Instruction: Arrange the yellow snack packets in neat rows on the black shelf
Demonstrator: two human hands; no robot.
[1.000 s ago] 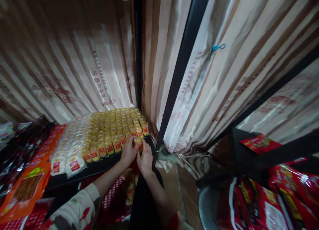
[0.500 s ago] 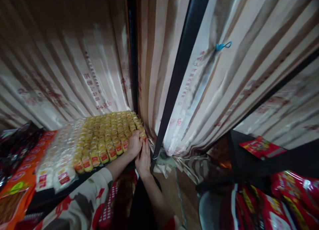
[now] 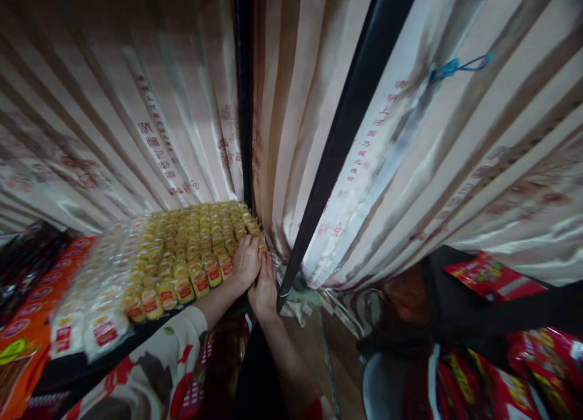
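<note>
Rows of small yellow snack packs with red labels (image 3: 191,250) lie packed on a black shelf (image 3: 109,353). My left hand (image 3: 246,263) rests with curled fingers on the packs at the right front corner of the rows. My right hand (image 3: 265,286) presses against the same corner from the right, fingers together along the outermost packs beside the black upright post (image 3: 328,177). What lies under either hand's fingers is hidden.
Pale packs with red labels (image 3: 86,323) and orange packets (image 3: 18,341) lie left of the yellow rows. Shiny printed curtains (image 3: 455,165) hang behind the shelving. Red snack bags (image 3: 492,383) fill the lower right, with a red packet (image 3: 487,277) on a dark shelf.
Both hands moved from the shelf's front edge up to the right corner of the yellow rows and stay pressed there. The view moved closer and tilted.
</note>
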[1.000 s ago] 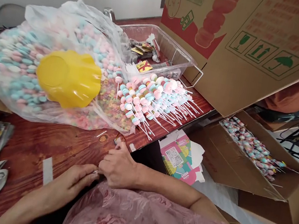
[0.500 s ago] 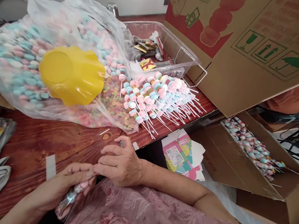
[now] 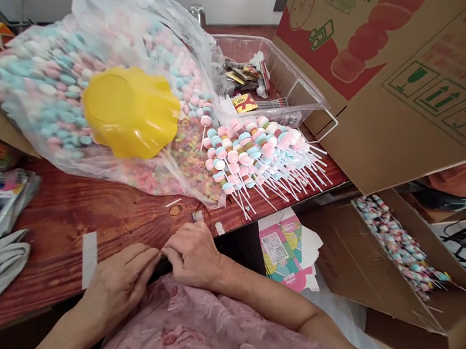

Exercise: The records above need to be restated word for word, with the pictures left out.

Output of the task:
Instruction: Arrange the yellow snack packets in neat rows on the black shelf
Demonstrator: two human hands; no robot.
[1.000 s ago] 
[0.500 s ago] 
[now] 
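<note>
Rows of small yellow snack packs with red labels (image 3: 191,250) lie packed on a black shelf (image 3: 109,353). My left hand (image 3: 246,263) rests with curled fingers on the packs at the right front corner of the rows. My right hand (image 3: 265,286) presses against the same corner from the right, fingers together along the outermost packs beside the black upright post (image 3: 328,177). What lies under either hand's fingers is hidden.
Pale packs with red labels (image 3: 86,323) and orange packets (image 3: 18,341) lie left of the yellow rows. Shiny printed curtains (image 3: 455,165) hang behind the shelving. Red snack bags (image 3: 492,383) fill the lower right, with a red packet (image 3: 487,277) on a dark shelf.
Both hands moved from the shelf's front edge up to the right corner of the yellow rows and stay pressed there. The view moved closer and tilted.
</note>
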[1.000 s ago] 
[0.500 s ago] 
[now] 

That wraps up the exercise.